> [SOURCE DATA]:
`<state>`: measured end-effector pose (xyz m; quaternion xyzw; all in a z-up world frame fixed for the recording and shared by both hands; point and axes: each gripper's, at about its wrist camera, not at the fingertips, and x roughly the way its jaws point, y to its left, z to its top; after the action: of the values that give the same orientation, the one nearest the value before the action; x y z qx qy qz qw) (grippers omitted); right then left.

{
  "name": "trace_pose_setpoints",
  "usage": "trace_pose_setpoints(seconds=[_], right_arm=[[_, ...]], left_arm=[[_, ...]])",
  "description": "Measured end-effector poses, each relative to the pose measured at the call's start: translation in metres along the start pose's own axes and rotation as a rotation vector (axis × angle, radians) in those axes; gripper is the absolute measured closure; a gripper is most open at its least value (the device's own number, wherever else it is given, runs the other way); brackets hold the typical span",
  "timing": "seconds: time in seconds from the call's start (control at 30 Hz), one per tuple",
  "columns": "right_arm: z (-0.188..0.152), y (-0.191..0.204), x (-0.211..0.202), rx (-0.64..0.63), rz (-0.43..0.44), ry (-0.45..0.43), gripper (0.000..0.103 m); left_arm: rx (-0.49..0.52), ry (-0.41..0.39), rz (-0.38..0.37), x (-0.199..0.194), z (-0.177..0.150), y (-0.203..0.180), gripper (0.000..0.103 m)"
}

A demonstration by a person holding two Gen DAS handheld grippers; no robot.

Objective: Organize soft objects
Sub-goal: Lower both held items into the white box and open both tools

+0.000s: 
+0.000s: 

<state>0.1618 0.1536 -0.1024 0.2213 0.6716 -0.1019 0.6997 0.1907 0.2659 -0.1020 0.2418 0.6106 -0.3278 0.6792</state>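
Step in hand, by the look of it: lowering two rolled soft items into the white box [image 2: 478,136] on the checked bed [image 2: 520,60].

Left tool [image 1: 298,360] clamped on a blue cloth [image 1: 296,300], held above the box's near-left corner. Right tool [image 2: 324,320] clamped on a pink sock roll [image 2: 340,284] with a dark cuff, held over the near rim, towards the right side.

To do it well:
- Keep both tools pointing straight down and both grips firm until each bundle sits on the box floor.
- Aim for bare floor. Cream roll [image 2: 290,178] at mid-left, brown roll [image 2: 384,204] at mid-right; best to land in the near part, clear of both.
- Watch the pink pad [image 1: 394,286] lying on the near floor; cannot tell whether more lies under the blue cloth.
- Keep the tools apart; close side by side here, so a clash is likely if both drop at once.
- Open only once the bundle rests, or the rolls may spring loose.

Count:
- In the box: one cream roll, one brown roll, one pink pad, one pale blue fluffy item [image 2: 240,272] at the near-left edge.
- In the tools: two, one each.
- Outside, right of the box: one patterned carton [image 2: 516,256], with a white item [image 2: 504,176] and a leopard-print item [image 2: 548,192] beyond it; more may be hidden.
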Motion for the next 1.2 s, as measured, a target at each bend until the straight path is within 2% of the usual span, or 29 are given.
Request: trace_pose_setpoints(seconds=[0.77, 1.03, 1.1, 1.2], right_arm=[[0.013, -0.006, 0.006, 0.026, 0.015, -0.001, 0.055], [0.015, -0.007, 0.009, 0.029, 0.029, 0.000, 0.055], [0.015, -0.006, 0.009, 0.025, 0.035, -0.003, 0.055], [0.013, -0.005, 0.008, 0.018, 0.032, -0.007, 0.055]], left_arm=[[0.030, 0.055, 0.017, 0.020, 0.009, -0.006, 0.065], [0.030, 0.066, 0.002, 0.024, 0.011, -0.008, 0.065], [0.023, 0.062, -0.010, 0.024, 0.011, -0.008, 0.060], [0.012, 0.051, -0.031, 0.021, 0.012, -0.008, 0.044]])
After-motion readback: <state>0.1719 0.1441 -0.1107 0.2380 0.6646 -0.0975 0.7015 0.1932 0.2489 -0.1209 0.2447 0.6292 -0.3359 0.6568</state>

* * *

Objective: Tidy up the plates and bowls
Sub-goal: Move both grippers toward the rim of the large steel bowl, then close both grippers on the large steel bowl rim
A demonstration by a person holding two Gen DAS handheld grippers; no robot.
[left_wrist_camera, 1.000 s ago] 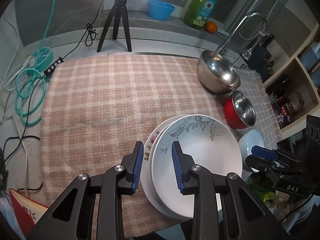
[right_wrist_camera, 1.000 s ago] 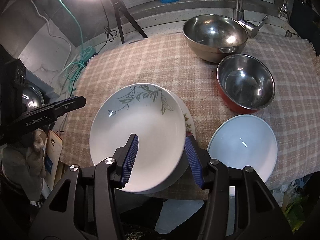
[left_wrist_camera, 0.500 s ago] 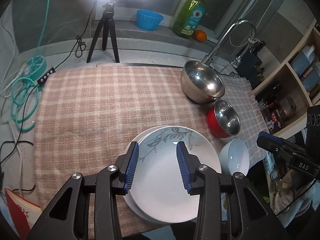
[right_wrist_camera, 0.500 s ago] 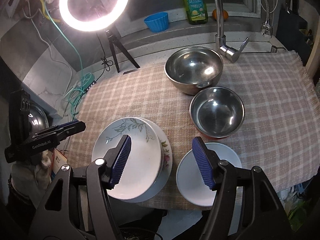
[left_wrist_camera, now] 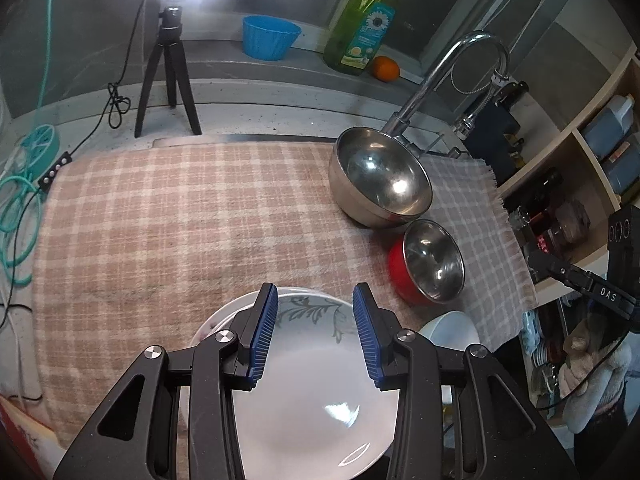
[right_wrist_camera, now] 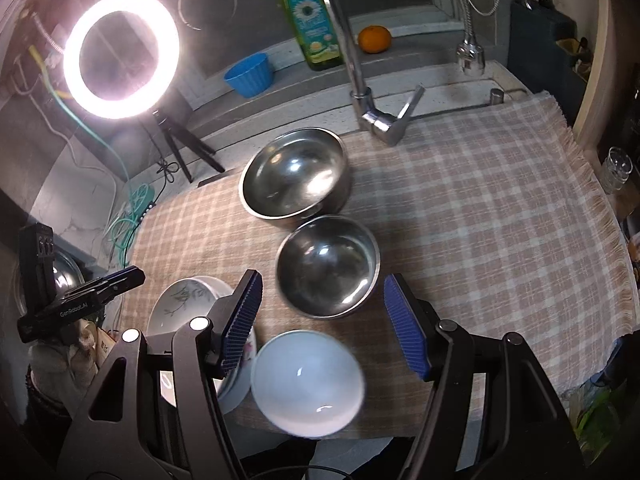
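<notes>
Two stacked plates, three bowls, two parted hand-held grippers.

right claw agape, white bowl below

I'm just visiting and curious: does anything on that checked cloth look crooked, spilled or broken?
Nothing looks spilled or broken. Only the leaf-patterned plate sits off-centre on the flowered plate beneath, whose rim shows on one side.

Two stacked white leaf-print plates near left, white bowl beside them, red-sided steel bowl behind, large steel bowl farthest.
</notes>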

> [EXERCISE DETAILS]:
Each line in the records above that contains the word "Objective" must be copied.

> [WRITTEN RESPONSE]:
Objective: Organize soft objects
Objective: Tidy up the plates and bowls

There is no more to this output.